Data block Start Marker

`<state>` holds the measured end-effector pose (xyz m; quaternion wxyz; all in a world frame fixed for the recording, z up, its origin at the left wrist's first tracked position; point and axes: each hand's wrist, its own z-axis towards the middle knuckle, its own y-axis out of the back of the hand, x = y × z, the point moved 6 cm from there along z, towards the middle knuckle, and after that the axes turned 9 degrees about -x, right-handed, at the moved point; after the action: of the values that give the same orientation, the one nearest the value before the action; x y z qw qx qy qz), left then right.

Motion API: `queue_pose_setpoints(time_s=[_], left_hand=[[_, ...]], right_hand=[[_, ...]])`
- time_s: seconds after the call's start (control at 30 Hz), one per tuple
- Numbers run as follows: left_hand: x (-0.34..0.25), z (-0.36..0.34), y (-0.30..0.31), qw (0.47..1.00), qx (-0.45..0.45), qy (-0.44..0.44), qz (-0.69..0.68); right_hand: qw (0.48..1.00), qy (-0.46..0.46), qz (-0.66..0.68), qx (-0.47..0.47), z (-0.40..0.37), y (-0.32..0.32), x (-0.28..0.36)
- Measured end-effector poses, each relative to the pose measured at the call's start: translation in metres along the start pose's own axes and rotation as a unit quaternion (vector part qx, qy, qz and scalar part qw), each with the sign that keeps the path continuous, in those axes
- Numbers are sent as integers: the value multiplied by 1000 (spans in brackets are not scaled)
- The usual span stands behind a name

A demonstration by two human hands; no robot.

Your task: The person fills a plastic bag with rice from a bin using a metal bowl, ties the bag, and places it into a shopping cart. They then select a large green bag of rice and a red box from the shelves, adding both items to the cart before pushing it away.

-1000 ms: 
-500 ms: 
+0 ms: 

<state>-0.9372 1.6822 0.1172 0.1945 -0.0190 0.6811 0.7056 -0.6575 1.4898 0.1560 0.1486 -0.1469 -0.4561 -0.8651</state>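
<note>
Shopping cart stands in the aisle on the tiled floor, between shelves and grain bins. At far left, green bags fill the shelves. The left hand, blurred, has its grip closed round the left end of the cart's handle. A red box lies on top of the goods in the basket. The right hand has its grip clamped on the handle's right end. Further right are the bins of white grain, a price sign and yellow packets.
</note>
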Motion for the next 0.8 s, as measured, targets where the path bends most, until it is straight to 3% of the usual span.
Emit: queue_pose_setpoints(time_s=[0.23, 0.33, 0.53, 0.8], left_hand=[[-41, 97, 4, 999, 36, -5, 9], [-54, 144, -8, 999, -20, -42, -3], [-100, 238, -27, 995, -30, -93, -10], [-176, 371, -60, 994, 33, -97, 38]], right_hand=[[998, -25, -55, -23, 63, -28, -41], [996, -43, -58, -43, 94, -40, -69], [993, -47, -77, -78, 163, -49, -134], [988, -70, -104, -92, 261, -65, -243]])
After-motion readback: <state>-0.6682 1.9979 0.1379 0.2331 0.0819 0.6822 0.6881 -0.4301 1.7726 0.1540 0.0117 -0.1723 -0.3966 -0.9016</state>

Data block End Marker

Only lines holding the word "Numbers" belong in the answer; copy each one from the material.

- Numbers run as follows: left_hand: x (-0.34..0.25), z (-0.36..0.34), y (-0.30..0.31), qw (0.47..1.00), qx (-0.45..0.45), qy (-0.44..0.44), qz (-0.69..0.68); right_hand: qw (0.48..1.00), qy (-0.46..0.46), qz (-0.66..0.68), qx (-0.47..0.47), z (-0.40..0.37), y (-0.32..0.32), x (-0.28..0.36)
- Numbers are sent as integers: the value multiplied by 1000 (spans in brackets are not scaled)

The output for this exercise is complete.